Looking at the latest mobile OS market share stats, iOS and Android is split down the middle in the US, with iOS being prevalent in Japan and Android in Germany (stats from statcounter.com).
US:
iOS ~53%
Android ~47%
Germany:
iOS ~27%
Android ~72%
Japan:
iOS ~67%
Android ~33%
Looking at the stats above illustrates the importance of building your application for more than a single platform. If you only target one platform, you’ll be missing out on half of the US market, and potentially even more in the other markets around the world.
There are many ways to approach multi-device development. One of them is using the vendor tools from Apple and Google, to target iOS and Android respectively.
This requires learning multiple programming languages and tools like iOS’s Xcode or Android’s Android Studio, then replicating the same functionality for each platform’s display and unique UI requirements.
Even with other cross-platform solutions, the amount of shared work is limited. For example, Xamarin.Forms focuses on cross-platform development, but a lot of effort is duplicated since you need to interface in Swift (iOS) or Java (Android) to create anything non-standard.
Embarcadero’s Multi-Device Framework
With FireMonkey, our multi-device framework, there’s a better way to do multi-device development. FireMonkey is designed for teams building native apps for Windows, macOS, Android and iOS, and getting them to app stores and enterprises fast.
With C++Builder and Delphi, we provide a full application stack: providing user interface, database, networking, inter-device communication, and other libraries across all platforms.
Cross-Platform UI Design
Our Multi-Device Designer for the FireMonkey framework is called FireUI. FireUI makes it easy to create user interfaces across multiple devices using a master form to share all user interface code, and then optimize inherited views for each target platform and device.
FireUI Multi-Device Designer provides a set of predefined views with the ability to add custom devices into the IDE beyond what’s provided out of the box.
Views are a mechanism that allows you to define a different layout and components for the forms of your application depending on the device where your application is running.

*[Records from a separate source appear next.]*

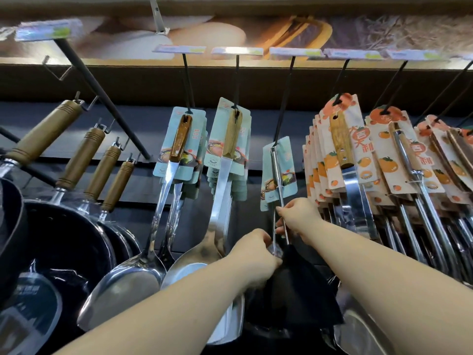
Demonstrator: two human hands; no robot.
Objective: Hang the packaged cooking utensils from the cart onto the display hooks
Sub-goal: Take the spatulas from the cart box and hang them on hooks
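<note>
Our right hand [298, 213] pinches the steel handle of the packaged utensil [277, 175] hanging on its display hook [282, 108]; our left hand [252, 248] grips its lower end, black head below.

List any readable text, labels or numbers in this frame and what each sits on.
"大吉大利" in red, partly hidden: orange-print backing cards on the right-hand hooks.
Price tags atop the hooks: print blurred, unreadable.
Teal backing cards on the middle hooks: small print and a round logo, too small to read.
Wrapped pan label, lower left: blurred, unreadable.
</note>
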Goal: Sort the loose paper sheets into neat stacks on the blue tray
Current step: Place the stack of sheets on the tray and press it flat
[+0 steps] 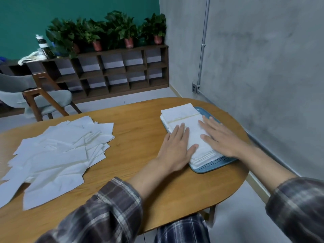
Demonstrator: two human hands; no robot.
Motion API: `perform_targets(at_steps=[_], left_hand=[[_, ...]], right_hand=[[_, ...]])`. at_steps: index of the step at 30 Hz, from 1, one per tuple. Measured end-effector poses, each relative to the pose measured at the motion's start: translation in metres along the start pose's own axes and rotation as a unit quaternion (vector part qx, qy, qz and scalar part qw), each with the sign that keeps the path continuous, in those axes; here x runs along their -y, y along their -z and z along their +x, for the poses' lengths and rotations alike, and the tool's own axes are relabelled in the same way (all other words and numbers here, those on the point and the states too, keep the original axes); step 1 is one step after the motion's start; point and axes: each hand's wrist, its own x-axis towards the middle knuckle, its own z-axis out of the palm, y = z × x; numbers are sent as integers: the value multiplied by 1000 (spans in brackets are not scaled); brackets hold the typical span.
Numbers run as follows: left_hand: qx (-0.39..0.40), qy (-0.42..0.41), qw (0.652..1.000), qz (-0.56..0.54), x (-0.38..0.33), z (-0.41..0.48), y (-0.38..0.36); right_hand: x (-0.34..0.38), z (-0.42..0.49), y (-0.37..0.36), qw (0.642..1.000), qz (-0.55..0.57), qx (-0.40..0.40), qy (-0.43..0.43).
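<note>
Paper sits in two neat stacks on the blue tray [213,166], one behind the other. They cover nearly all of it, so only the rim and a slotted strip along the front edge peek out.

Both hands are on the near stack [195,135]. The left hand [176,148] lies flat with fingers straight and close together. Its palm is against the stack's left edge and partly on the surface [136,130], with the thumb laid across the top sheet. The right hand [221,137] is flat on top toward the stack's right side, fingers spread a bit, fingertips reaching about to where the far stack [180,111] begins. So it's just open palms pressing down on paper. The far stack hides the tray's left rim back there.

Well left of the tray, on the same surface, is the messy pile of loose sheets [59,151], fanned out and overlapping at all angles. Right of the tray, close by, is the grey wall [263,67], with an outlet box [195,87] low on it behind the tray.

Way behind the tray and to the left there's a wooden shelf unit [114,71] with potted plants [121,28] along the top and a bottle [43,45] at its left end. There's also a chair [35,100] with a wooden frame. Plaid sleeves [108,213] are on both arms, ending well short of the wrists.
</note>
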Motion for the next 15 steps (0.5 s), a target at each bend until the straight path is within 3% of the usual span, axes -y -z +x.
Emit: perform_targets(at_steps=[3,15], left_hand=[[48,10,999,-3,2,0,-11],[67,8,997,-48,5,4,-18]], right_hand=[[-6,3,-11,999,-7,35,-9],[-4,6,-14,998,-26,50,-19]])
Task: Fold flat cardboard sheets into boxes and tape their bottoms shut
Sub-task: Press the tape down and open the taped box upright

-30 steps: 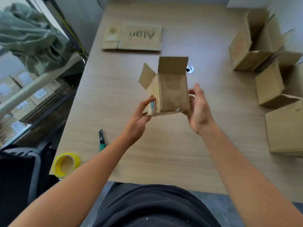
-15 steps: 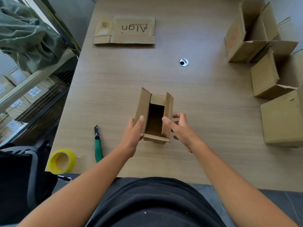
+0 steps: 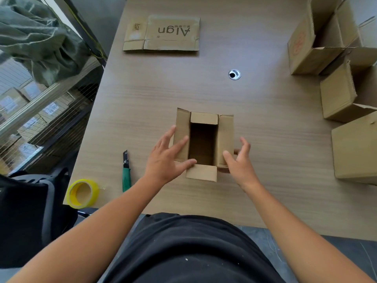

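A small cardboard box (image 3: 204, 172) stands upright on the table's near middle, its top open with all flaps spread outward. My left hand (image 3: 165, 158) lies with spread fingers over the box's left flap, thumb near the front flap. To the right of the box, my right hand (image 3: 240, 160) hovers with loosely spread fingers, holding nothing. A flat cardboard sheet (image 3: 163, 33) printed "Algn" lies at the far left of the table. A yellow tape roll (image 3: 82, 193) sits at the near left corner.
A green utility knife (image 3: 126, 172) lies between the tape and the box. Several folded boxes (image 3: 338, 94) stand along the right edge. A round cable hole (image 3: 234, 74) is in the table (image 3: 265, 139). A chair and shelving are at the left.
The box, held up in both hands a second ago, now stands open side up on the table. Both hands have let go and opened beside it.
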`<state>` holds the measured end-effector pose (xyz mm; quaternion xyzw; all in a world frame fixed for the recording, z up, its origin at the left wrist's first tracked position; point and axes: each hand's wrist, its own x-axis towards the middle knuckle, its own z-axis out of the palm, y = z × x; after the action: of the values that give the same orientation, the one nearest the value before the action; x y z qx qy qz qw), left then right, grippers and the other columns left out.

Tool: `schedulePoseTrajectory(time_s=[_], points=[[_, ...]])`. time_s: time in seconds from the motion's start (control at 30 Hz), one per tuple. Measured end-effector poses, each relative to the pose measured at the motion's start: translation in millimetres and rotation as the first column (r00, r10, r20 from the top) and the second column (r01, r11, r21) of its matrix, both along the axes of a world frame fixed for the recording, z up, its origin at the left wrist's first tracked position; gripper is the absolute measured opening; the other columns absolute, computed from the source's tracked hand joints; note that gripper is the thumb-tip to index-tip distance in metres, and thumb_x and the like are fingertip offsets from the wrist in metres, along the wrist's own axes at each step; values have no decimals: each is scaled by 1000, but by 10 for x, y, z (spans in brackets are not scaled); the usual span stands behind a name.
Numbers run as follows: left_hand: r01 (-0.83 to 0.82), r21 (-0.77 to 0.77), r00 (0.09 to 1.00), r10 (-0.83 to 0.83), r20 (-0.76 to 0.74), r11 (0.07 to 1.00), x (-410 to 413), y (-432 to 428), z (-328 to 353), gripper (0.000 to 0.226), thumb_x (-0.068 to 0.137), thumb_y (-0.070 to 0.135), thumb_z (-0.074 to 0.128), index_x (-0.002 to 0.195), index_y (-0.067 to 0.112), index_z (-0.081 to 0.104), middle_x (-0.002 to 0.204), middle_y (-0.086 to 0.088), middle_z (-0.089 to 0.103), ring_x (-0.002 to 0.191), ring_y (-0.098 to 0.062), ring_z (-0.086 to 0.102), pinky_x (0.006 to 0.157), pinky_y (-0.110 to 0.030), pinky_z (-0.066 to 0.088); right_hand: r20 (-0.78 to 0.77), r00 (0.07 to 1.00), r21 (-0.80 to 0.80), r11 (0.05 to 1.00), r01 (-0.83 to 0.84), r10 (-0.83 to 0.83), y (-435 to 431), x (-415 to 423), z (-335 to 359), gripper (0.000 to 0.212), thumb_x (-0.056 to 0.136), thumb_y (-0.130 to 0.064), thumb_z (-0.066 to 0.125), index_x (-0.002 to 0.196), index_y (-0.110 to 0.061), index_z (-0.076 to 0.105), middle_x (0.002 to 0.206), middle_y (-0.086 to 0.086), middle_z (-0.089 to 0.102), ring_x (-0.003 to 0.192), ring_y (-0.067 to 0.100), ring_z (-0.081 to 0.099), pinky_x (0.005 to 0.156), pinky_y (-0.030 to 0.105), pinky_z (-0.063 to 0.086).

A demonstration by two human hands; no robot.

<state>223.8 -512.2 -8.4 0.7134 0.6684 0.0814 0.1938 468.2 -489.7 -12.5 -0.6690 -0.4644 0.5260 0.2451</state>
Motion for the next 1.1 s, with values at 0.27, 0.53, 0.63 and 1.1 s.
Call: schedulePoseTrajectory(time_s=[0.27, 0.53, 0.63, 1.1], points=[[92, -131, 985, -110, -134, 987, 1, 86, 55, 110, 72, 88, 52, 159, 38, 7, 163, 7, -31, 148, -20, -32, 120, -42, -8, 802, 362, 105, 484, -869, 475, 492, -126, 115, 59, 90, -21, 54, 149, -19, 48, 164, 5, 28, 155, 24, 10, 124, 43, -11], [133, -167, 986, -148, -75, 977, -6, 235, 56, 117, 71, 85, 58, 159, 29, 5, 168, 9, -9, 152, -16, -21, 126, -41, -2, 886, 390, 194, 565, -802, 250, 805, -315, 97, 84, 88, -45, 58, 157, -11, 25, 156, 4, 18, 148, 32, 11, 121, 49, 20], [127, -172, 991, -133, -25, 977, 8, 241, -3, 123, 72, 83, 59, 159, 30, -9, 167, 10, -13, 153, -15, -18, 125, -39, -2, 882, 336, 55, 636, -770, 331, 975, -344, 25, 87, 96, -57, 41, 161, -14, 3, 169, 3, -4, 155, 27, -9, 125, 50, -2], [-210, -218, 778, 298, 553, 953, -72, 179, 30, 112, 71, 62, 81, 158, 31, 17, 160, 17, 13, 144, -13, 28, 115, -37, 34, 567, 780, 325, 799, -506, 264, 757, -304, 347, 70, 98, -40, 54, 157, -11, 29, 166, 5, 20, 155, 19, 5, 126, 35, 2]])
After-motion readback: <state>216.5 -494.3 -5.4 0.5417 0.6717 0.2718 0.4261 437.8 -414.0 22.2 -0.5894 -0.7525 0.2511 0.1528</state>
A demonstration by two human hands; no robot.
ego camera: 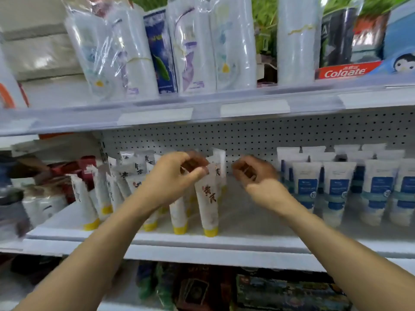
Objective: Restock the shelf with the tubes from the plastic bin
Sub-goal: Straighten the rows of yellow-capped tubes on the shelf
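White soft-plastic tube with yellow cap and red characters (207, 198) stood cap-down on the white metal shelf (258, 221), close to its front lip. Left hand (177, 176) pinched the tube's flat crimped top between thumb and fingertips. Right hand (258, 173) hovered just right of the tube, apart from it, fingers loosely curled with nothing visible in them; motion blur there. Left of the tube: a crowd of matching yellow-capped tubes (125, 187), several leaning. Right of the tube: a bare stretch of shelf, then rows of white tubes with blue labels (339, 191). Behind the tube: grey perforated back panel (247, 135). Judged light and soft-walled, likely to dent if squeezed mid-body; glossy skin possibly slick; narrow cap base makes it tippy. Best hold looks to be the stiff crimped seam, or low near the cap when steadying.
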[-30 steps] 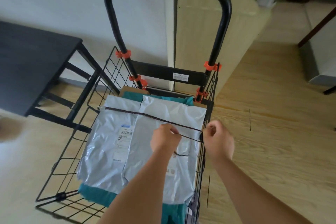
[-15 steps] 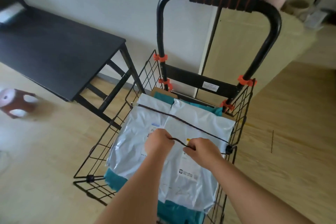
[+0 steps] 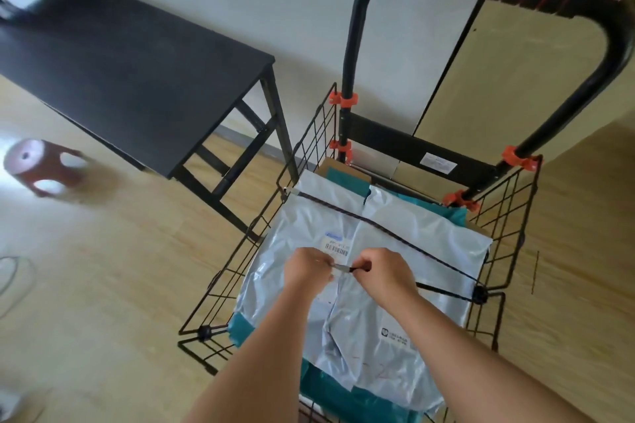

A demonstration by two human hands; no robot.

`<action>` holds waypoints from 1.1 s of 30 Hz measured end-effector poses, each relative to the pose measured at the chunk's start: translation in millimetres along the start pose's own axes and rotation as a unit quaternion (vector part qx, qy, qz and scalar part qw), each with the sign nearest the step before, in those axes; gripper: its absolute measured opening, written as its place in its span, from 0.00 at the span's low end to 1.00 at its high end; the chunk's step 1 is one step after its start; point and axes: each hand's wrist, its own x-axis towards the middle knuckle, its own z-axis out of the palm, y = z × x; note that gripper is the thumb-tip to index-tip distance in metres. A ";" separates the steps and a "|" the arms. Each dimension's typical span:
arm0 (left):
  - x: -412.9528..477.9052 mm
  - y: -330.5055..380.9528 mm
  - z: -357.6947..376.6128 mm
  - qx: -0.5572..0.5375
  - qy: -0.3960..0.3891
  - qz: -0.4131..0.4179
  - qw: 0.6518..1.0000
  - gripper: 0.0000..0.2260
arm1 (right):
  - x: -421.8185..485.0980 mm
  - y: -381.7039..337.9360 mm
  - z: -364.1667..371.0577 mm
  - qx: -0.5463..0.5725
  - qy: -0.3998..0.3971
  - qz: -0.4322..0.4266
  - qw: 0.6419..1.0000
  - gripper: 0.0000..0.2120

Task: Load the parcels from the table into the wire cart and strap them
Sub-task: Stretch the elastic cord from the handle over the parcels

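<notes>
Head view: parcels [image 3: 412,251] sit stacked inside the wire cart [image 3: 508,216], cord [image 3: 357,216] across them; our left hand [image 3: 305,271] and right hand [image 3: 388,271] pinch its free end. Fastening remains, we judge.

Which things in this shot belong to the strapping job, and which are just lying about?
Job:
- wire cart
- grey parcels on the teal parcel
- elastic cord
- left grip and right grip, both pinching the cord
- black table

Lying about:
- red stool
- wooden cabinet
</notes>
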 end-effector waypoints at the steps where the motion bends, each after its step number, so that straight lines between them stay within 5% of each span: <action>1: 3.2 0.8 -2.5 -0.081 -0.010 -0.026 0.996 0.07 | 1.5 -2.1 1.8 -0.015 0.019 -0.004 1.000 0.05; 5: 7.8 4.4 -13.3 -0.244 -0.063 -0.071 0.965 0.05 | 5.0 -7.4 8.3 -0.056 0.037 -0.010 0.998 0.04; 14: 16.5 4.6 -7.9 -0.136 -0.119 -0.006 0.983 0.04 | 6.3 -1.4 4.3 -0.018 0.007 0.001 1.000 0.07; 19: 17.1 11.1 -6.3 0.018 -0.070 0.028 0.997 0.13 | 5.8 3.1 -1.0 -0.015 0.019 -0.017 1.000 0.04; 29: 13.3 -5.0 -21.1 -0.039 -0.049 0.068 0.996 0.06 | 17.8 -16.4 11.5 0.108 -0.050 0.015 0.993 0.07; 33: 11.1 -6.1 -34.7 -0.012 0.122 0.127 0.984 0.08 | 30.2 -40.7 15.7 0.075 -0.020 0.047 0.996 0.06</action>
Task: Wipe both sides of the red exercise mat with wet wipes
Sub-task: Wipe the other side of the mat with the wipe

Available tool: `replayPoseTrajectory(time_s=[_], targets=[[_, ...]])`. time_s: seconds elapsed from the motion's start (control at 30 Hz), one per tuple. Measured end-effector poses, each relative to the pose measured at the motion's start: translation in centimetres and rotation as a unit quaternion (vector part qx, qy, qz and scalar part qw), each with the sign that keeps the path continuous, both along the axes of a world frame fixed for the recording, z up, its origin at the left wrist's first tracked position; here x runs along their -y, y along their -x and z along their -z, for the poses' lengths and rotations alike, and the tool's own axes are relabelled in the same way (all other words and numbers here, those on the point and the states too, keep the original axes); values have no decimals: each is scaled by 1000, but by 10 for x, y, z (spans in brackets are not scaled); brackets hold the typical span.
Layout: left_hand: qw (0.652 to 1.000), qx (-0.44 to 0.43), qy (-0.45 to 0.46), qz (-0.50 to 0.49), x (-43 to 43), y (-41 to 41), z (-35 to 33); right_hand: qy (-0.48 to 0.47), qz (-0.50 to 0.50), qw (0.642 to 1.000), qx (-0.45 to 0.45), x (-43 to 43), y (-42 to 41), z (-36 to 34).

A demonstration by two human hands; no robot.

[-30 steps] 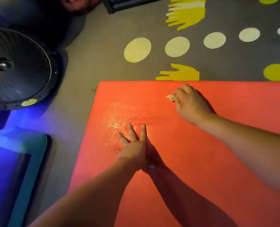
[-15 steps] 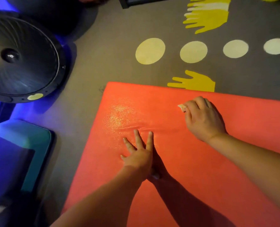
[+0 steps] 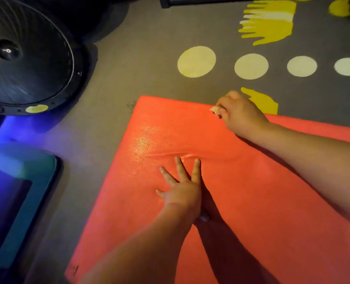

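Observation:
The red exercise mat (image 3: 252,201) lies flat on the grey floor and fills the lower right of the head view. A wet, shiny patch shows near its far left corner. My left hand (image 3: 182,189) presses flat on the mat with fingers spread, just behind a small wrinkle. My right hand (image 3: 239,115) is at the mat's far edge, its fingers curled round a small whitish wet wipe (image 3: 216,109), of which only a corner shows.
A large black round disc-shaped device (image 3: 26,58) stands on the floor at the upper left. A teal-edged pad (image 3: 26,201) lit blue lies at the left. The grey floor (image 3: 149,68) carries pale circles and yellow hand prints beyond the mat.
My right hand has slid with the wipe from the mat's surface up to its far edge. My left hand stays pressed in the same spot on the mat.

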State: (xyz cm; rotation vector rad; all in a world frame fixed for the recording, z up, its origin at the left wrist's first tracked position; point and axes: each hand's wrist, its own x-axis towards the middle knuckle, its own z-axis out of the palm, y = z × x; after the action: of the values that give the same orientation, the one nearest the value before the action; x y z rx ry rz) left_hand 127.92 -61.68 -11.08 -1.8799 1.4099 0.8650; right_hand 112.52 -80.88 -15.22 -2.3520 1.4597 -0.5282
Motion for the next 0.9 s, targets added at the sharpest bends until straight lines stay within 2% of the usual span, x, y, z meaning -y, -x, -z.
replayPoseTrajectory(time_s=[0.17,0.3,0.37,0.43,0.47,0.53,0.6,0.67,0.73,0.9], targets=[[1000,-20,13,-7,-2,-4,4,15,-30,999,13,-15,-7,13],[998,-49,29,-12,-7,-11,-1,7,-84,995,44,-58,-7,11],[997,-72,35,6,-7,-25,-9,-11,-125,991,55,-80,-8,6],[997,-56,43,43,-6,-42,-13,-33,-152,987,50,-81,-7,0],[997,-28,48,48,-6,-49,-12,-34,-136,989,45,-74,-7,-5],[999,22,48,7,-6,-55,-8,-1,-34,998,47,-50,-6,-4],[999,12,36,-37,-3,-55,-3,15,87,996,28,-26,-5,-1],[999,-17,31,-40,-1,-57,-2,0,129,992,11,-18,-11,5],[999,-25,37,-25,-3,-62,-2,8,87,996,9,-33,-19,9],[999,-26,48,-3,-7,-70,2,-27,-144,987,62,-127,-23,3]])
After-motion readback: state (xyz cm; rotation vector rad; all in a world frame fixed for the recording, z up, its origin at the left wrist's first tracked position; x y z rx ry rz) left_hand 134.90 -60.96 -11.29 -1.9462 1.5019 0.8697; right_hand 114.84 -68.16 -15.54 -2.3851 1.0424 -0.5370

New forms contain a single view: the Master view. The Master view is the view that your application loads if your application does not contain any other view fit for the device where your application is running. You can add more views to your application if you want to provide a different view on a specific kind of device. These additional views are customized versions of the Master view for a given device or a type of device that inherit all the components and modifications from the Master view.
Below are are a number of examples on how to best leverage the power of FireUI for your own multi-device application needs.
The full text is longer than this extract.